§ Activity: Two lines below mark the span: the one containing "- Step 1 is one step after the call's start" and the one containing "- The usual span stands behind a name". Set down both, plus every line between, exactly as they stand, and nothing else.

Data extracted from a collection
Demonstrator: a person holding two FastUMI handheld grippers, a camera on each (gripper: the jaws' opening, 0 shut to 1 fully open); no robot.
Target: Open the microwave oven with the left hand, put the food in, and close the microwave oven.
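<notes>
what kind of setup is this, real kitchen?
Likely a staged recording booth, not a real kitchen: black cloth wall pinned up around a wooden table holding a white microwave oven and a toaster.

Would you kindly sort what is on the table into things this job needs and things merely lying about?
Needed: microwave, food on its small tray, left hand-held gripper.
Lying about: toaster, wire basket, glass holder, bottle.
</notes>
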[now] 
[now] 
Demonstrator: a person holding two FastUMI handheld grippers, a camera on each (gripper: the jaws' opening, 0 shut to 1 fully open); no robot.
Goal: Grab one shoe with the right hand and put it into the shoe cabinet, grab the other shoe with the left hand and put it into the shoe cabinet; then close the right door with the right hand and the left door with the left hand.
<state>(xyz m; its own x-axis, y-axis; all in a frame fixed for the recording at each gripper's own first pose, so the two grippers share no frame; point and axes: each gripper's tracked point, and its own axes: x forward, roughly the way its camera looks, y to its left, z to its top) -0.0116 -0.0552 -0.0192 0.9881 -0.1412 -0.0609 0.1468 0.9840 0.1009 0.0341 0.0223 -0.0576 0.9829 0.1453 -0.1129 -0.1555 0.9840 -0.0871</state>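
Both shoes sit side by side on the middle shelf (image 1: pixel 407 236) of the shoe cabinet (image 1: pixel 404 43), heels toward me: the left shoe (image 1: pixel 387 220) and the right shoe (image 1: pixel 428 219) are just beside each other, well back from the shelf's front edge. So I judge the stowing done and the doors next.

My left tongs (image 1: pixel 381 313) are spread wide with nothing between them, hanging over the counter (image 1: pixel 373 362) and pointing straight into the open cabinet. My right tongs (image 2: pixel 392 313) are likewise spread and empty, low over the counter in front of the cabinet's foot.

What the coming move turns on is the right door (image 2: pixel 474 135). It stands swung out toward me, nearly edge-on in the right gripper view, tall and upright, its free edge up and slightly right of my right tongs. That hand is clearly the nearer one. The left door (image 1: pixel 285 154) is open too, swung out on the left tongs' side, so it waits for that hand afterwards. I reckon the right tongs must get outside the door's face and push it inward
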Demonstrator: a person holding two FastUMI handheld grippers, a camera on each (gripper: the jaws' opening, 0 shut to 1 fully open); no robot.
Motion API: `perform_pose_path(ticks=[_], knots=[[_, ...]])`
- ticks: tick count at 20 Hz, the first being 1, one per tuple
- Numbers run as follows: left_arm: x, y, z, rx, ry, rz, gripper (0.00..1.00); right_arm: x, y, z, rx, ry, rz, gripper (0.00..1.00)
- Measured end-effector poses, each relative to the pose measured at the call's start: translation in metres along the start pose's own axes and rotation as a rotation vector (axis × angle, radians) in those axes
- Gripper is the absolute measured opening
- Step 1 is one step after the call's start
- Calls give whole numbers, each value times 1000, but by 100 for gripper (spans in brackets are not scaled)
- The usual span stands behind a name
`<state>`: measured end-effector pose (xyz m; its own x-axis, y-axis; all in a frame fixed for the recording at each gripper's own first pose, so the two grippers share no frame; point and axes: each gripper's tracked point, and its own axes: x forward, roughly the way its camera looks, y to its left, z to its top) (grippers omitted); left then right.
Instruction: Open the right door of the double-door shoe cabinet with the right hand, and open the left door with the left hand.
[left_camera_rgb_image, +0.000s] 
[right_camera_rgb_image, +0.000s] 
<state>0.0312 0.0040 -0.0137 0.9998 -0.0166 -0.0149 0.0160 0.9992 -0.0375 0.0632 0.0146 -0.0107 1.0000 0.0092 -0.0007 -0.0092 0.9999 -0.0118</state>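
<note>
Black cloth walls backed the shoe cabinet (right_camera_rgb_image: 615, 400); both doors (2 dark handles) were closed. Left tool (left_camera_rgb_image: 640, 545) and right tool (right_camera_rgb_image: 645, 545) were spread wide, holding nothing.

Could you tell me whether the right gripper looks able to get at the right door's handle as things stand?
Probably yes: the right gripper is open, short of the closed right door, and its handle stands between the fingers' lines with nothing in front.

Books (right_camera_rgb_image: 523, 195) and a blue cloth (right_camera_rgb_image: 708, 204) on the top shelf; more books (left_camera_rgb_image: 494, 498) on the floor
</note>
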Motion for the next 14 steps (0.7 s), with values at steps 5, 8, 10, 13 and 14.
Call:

§ Answer to this task:
- Step 1 is one step after the call's start
- Calls give whole numbers, each value times 1000, but by 100 for gripper (spans in brackets are not scaled)
- The usual span stands behind a name

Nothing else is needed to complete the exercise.